HTB CTF Walkthrough. Editorial
This post provides a comprehensive guide to solving the Editorial challenge on HackTheBox, including all steps and strategies.
Introduction
In this walkthrough, I will guide you through the steps to compromise the “Editorial” machine on Hack The Box. This is Easy-difficulty machine requires a mix of enumeration, exploiting web vulnerabilities, and privilege escalation techniques. By the end, you’ll gain root access and capture the flag.
User Flag
Let’s start with an nmap scan to identify open ports and services running on the target machine.
1
nmap -sC -sV -A <target_ip>
The results show: Port 22 (SSH) and Port 80 (HTTP).
When we enter the IP in the browser we can see that it is redirected to editorial.htb and block. So let’s add it to /etc/hosts to fetch it.
1
10.10.11.23 editorial.htb
Browsing to http://editorial.htb we see a basic website. We also found a upload form http://editorial.htb/upload.
**Whenever it’s a web page always run through Burp suite!
Just when entering data through each of the input fields, I observed that a few seconds after entering “Book information” field a request is being sent to the server.
This is a classic sign of SSRF. So we found how to put our first foot into the system, atleas the way towards it.
Now let’s enter the local IP (127.0.0.1) in the input and see what happens.

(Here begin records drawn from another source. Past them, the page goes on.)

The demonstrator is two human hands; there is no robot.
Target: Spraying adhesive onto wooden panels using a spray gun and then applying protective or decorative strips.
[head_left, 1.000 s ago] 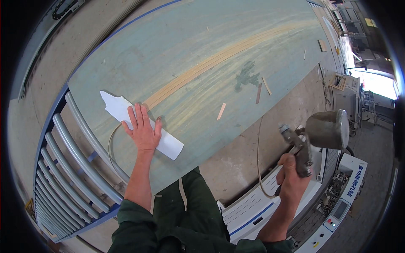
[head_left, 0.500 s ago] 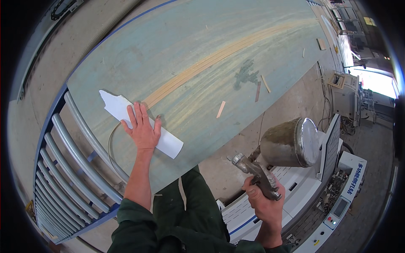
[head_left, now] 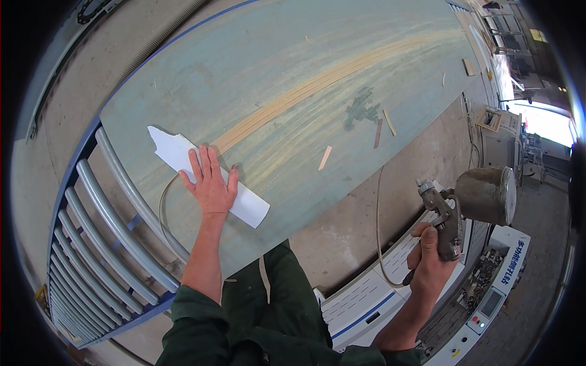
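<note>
While the left hand (head_left: 213, 194) is pressing a white, ragged-ended sheet (head_left: 251, 207) onto the grey-green tabletop (head_left: 213, 67) in the head view, its thumb and little finger are lying apart from the middle three. Right of the tabletop, the right hand (head_left: 432, 259) is holding a grey metal spray gun (head_left: 449, 227), fingers wrapping its handle. Long tan wooden strips (head_left: 305, 91) are reaching the sheet.

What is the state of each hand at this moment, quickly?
Left hand: open, laid flat on the white sheet.
Right hand: closed, holding the spray gun with its round metal cup.
</note>
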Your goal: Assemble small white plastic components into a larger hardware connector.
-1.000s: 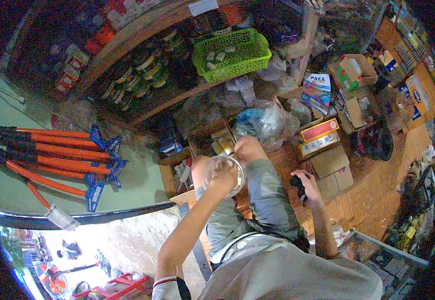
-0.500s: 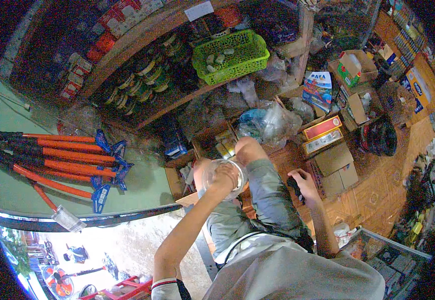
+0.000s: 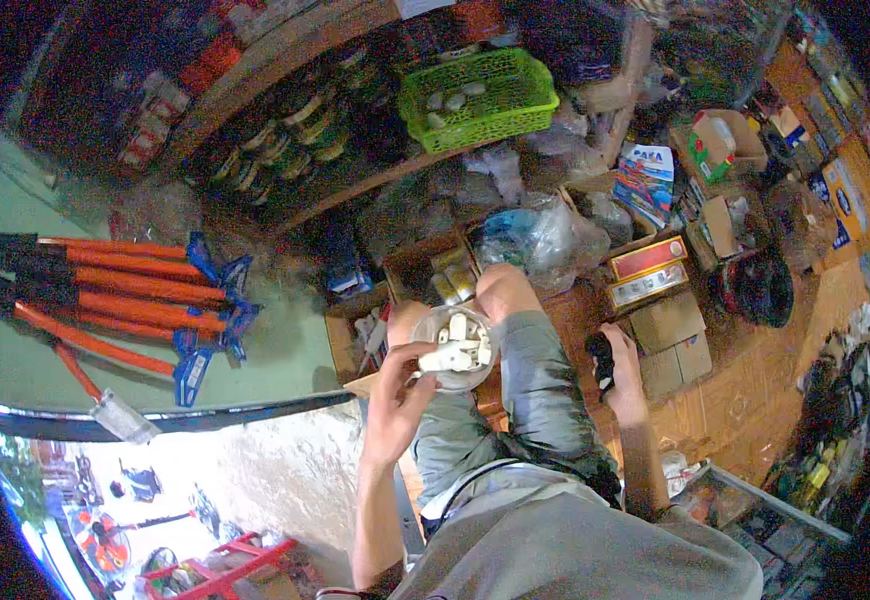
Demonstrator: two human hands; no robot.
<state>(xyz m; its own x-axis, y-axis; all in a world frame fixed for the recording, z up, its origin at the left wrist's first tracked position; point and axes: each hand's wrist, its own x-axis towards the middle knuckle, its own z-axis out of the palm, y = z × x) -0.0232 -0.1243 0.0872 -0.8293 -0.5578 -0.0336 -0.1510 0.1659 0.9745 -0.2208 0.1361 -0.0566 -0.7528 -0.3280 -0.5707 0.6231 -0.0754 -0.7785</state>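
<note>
Listing from the left: orange-handled tools (image 3: pixel 145 284) with blue ends, laid against a pale green surface (image 3: pixel 275 370). Pinching, with left hand (image 3: pixel 417 368), fingers bent and seemingly closed on one white plastic piece (image 3: pixel 445 358), at the mouth of a clear round tub (image 3: pixel 467 382). Containing, same tub by the knees, further white pieces (image 3: pixel 460 328), loosely heaped. Curled, with right hand (image 3: pixel 621 375), around a small black object (image 3: pixel 603 360), kind unclear, well apart from the tub. Judged step in hand: handling pieces singly at the tub, left-handed. Judged need for any next move: keeping a secure fingertip hold, clearing the rim without tipping the tub.
</note>
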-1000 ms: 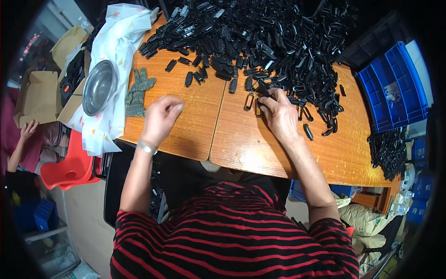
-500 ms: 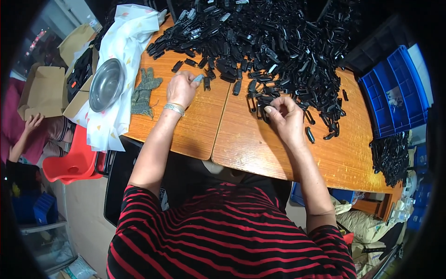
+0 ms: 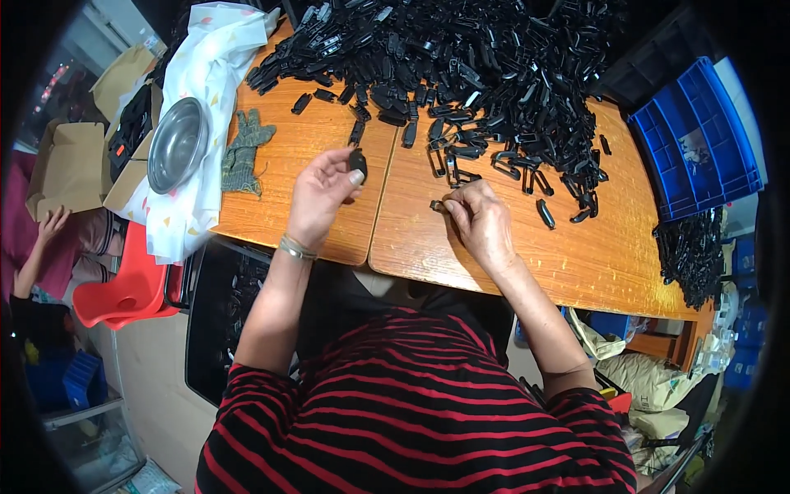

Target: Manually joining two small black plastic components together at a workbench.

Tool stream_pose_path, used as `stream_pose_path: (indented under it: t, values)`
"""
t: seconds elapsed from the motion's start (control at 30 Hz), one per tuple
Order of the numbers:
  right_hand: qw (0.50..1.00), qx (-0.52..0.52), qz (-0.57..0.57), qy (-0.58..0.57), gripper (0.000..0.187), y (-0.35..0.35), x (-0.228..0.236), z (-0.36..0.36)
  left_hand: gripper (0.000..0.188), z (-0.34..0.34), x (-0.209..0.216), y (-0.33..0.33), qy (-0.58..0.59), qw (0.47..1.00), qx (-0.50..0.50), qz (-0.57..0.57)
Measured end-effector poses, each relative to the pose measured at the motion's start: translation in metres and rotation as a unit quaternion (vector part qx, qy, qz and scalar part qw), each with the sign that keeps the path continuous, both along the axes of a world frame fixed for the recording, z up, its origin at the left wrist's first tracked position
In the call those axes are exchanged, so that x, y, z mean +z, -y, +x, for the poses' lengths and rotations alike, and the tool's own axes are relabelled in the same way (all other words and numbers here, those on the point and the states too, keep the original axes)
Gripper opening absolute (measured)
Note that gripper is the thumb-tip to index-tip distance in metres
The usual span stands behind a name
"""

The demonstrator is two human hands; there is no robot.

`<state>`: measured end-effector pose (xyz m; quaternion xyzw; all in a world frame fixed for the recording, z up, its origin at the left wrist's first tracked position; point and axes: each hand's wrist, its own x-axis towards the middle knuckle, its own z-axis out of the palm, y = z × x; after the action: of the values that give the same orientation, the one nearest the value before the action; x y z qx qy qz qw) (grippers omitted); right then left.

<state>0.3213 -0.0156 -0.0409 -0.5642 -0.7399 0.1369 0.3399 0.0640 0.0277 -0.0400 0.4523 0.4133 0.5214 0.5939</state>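
Between the thumb and fingers of my left hand (image 3: 319, 196) is a small black oval plastic piece (image 3: 359, 163), raised over the left part of the table. My right hand (image 3: 484, 221) is closed in a pinch on a small dark plastic part (image 3: 437, 206), low over the wood just right of the table seam. Its fingers cover most of that part. Beyond both hands spreads a large heap of black plastic pieces (image 3: 461, 74), some oval and solid, others open narrow frames. A few loose frames (image 3: 465, 176) lie close to my right fingertips.
A grey knitted glove (image 3: 244, 152) and a metal bowl (image 3: 178, 146) on patterned white sheeting (image 3: 216, 58) are at left. Blue crates (image 3: 699, 148) stand at right. Past a red chair (image 3: 123, 288), another person's hand (image 3: 54, 222) touches a cardboard box (image 3: 67, 169).
My left hand has lifted a black oval piece from the table and drawn it nearer. My right hand has moved left and closer to me, away from the loose frames, with a small part.
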Motion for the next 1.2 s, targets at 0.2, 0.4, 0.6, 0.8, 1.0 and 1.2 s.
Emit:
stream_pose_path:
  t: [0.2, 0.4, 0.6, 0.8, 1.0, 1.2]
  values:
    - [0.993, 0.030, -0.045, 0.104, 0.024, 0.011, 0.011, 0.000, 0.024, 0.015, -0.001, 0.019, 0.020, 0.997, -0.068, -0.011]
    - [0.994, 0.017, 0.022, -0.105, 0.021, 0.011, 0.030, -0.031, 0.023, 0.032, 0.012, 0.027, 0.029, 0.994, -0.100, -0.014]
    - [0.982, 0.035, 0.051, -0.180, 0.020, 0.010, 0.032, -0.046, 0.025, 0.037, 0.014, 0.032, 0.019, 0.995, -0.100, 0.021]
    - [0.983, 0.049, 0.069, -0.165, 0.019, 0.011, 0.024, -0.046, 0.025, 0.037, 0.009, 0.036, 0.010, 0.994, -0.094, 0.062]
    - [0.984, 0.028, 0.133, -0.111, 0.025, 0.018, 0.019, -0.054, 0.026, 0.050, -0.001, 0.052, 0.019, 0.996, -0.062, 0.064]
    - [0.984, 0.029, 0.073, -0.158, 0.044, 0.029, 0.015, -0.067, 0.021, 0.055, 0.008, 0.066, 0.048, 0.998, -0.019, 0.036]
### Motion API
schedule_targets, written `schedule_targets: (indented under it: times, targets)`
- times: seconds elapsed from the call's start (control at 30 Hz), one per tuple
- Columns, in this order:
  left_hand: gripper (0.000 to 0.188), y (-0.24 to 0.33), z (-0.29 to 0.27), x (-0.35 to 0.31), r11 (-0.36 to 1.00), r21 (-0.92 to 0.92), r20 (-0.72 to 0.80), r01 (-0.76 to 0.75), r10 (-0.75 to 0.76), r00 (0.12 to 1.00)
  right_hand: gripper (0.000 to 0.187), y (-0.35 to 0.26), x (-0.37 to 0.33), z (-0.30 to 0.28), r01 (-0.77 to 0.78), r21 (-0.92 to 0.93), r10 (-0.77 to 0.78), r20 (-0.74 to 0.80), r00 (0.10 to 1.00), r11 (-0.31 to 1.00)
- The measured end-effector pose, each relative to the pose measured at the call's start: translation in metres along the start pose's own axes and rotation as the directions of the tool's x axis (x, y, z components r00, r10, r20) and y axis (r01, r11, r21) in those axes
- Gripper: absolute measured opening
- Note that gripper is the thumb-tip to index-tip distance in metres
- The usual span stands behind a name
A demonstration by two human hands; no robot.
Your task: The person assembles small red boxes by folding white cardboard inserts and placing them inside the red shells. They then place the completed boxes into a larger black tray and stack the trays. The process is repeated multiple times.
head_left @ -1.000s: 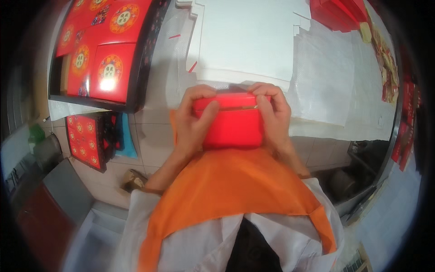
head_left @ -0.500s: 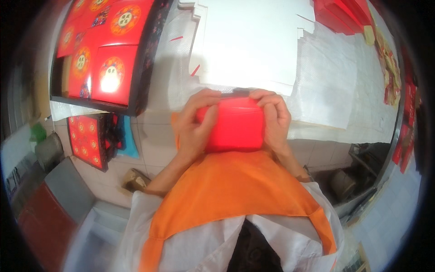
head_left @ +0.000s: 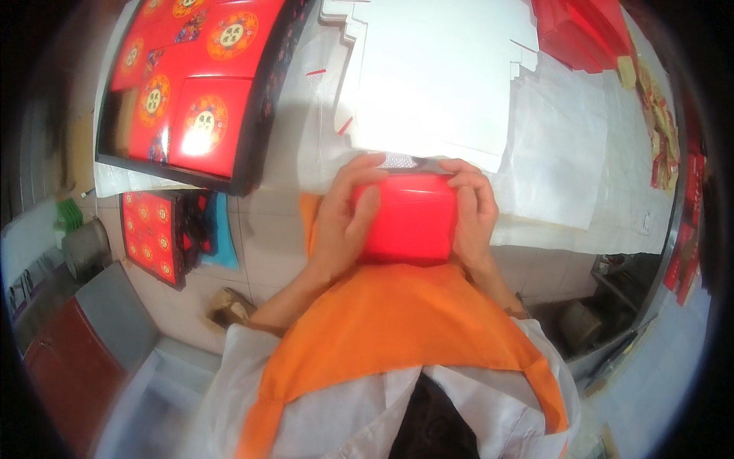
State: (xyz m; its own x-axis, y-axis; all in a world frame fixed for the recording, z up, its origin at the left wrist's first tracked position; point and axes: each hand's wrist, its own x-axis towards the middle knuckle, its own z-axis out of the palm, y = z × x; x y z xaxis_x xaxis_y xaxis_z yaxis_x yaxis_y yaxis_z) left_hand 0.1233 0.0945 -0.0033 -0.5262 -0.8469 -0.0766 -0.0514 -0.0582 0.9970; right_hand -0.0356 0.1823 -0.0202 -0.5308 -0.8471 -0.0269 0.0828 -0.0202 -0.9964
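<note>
A plain red box (head_left: 407, 218) is held close against my orange apron, at the near edge of the table. My left hand (head_left: 350, 210) grips its left side, fingers curled over the far left corner and thumb along the side. On the opposite side my right hand (head_left: 475, 205) is closed on the box, with its fingertips bent over the far right corner. The underside of the box is hidden. Just beyond my fingertips lies a stack of white die-cut cardboard sheets (head_left: 436, 84).
A dark-rimmed tray (head_left: 205, 182) of red boxes with round emblems stands at the table's left; a similar tray (head_left: 149, 236) sits lower down. Red folded pieces (head_left: 582, 34) lie far right, near yellow-and-red packets (head_left: 659, 138). Red slips (head_left: 316, 72) lie beside the cardboard.
The whole view has shifted a little, so table and hands appear slightly right and lower. Both hands still hold the red box, with small shifts of the fingers at its far edge.
</note>
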Motion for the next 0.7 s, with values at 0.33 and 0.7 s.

When attempting to download by appending the response endpoint with editorial.htb, the file retrieved contains no useful data or metadata. This suggests we might need to target a specific port. It’s just a thought, but let’s see where it leads. Time to bring out the heavy artillery — Intruder tool — to brute-force the ports.
Configure the payload type to Numbers, ranging from 1 to 65,535 with a step of 1. Then, initiate the ATTACK!
After the attack completes, apply filters to isolate the results that contain the typical jpeg endpoint in the response. This should reveal port 5000 as the anomaly with a different endpoint in the response
After trying to look into downloaded file from 5000 port we could fint internal endpoints.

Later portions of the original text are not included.